[DATA PROVIDED Boundary: Start]

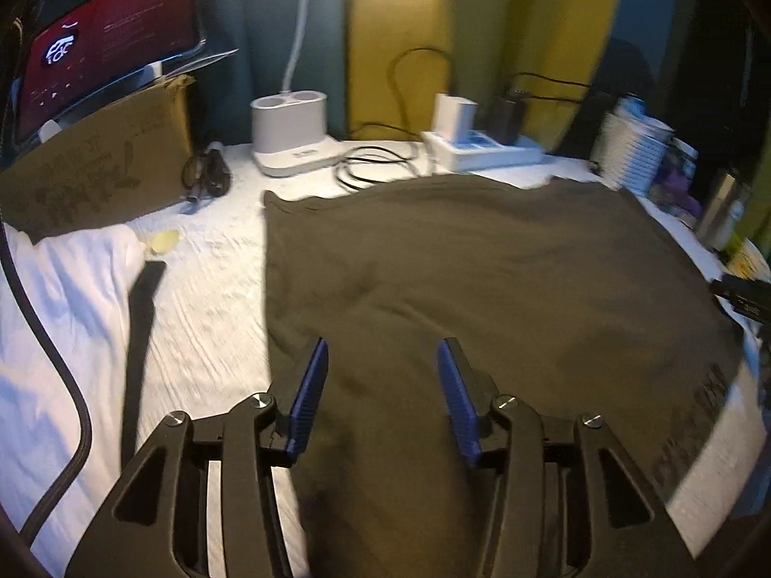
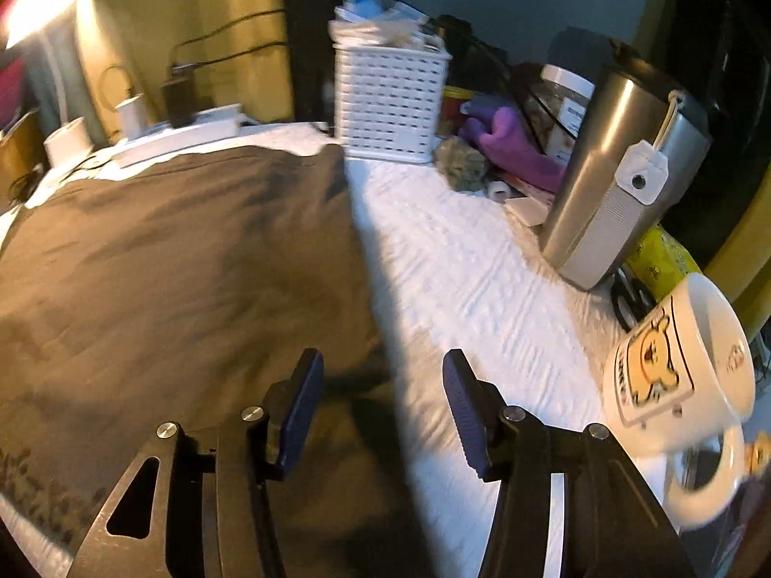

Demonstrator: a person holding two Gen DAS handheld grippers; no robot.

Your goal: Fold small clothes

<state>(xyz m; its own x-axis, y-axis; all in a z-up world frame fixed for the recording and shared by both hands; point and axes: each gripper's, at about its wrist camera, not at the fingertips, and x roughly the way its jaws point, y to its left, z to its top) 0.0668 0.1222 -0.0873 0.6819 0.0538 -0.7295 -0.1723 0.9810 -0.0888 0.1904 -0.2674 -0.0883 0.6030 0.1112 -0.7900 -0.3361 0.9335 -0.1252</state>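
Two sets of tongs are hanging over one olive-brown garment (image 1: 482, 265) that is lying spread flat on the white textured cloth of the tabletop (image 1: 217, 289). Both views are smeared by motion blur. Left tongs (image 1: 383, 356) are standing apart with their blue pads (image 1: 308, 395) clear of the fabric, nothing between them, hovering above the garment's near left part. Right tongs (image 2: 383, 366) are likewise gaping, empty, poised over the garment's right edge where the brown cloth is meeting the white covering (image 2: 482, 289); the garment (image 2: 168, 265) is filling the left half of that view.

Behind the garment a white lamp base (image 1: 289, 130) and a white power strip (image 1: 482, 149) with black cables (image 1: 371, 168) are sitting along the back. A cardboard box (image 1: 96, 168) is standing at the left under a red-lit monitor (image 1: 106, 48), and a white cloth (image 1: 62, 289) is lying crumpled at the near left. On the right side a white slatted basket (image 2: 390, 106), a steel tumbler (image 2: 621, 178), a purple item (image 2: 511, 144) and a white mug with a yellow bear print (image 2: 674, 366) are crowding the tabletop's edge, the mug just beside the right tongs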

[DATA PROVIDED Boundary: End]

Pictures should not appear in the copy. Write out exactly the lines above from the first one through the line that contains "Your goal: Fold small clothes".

Demonstrator: a person holding two Gen DAS handheld grippers; no robot.

Your goal: Fold small clothes

Work on the exercise is complete.